Paper ID: 2311.00341
The Open DAC 2023 Dataset and Challenges for Sorbent Discovery in Direct Air Capture
Anuroop Sriram, Sihoon Choi, Xiaohan Yu, Logan M. Brabson, Abhishek Das, Zachary Ulissi, Matt Uyttendaele, Andrew J. Medford, David S. Sholl
New methods for carbon dioxide removal are urgently needed to combat global climate change. Direct air capture (DAC) is an emerging technology to capture carbon dioxide directly from ambient air. Metal-organic frameworks (MOFs) have been widely studied as potentially customizable adsorbents for DAC. However, discovering promising MOF sorbents for DAC is challenging because of the vast chemical space to explore and the need to understand materials as functions of humidity and temperature.
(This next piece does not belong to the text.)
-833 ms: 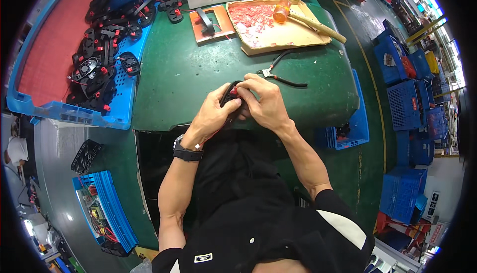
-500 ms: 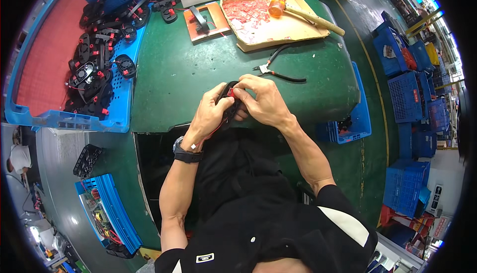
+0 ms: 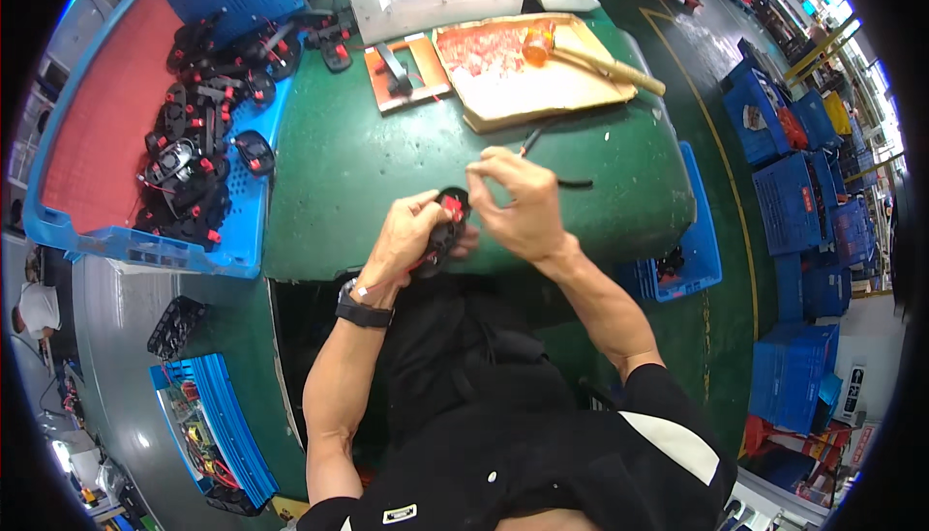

We explore a computational approach benefiting from recent innovations in machine learning (ML) and present a dataset named Open DAC 2023 (ODAC23) consisting of more than 38M density functional theory (DFT) calculations on more than 8,400 MOF materials containing adsorbed $CO_2$ and/or $H_2O$. ODAC23 is by far the largest dataset of MOF adsorption calculations at the DFT level of accuracy currently available. In addition to probing properties of adsorbed molecules, the dataset is a rich source of information on structural relaxation of MOFs, which will be useful in many contexts beyond specific applications for DAC. A large number of MOFs with promising properties for DAC are identified directly in ODAC23. We also trained state-of-the-art ML models on this dataset to approximate calculations at the DFT level. This open-source dataset and our initial ML models will provide an important baseline for future efforts to identify MOFs for a wide range of applications, including DAC.
Submitted: Nov 1, 2023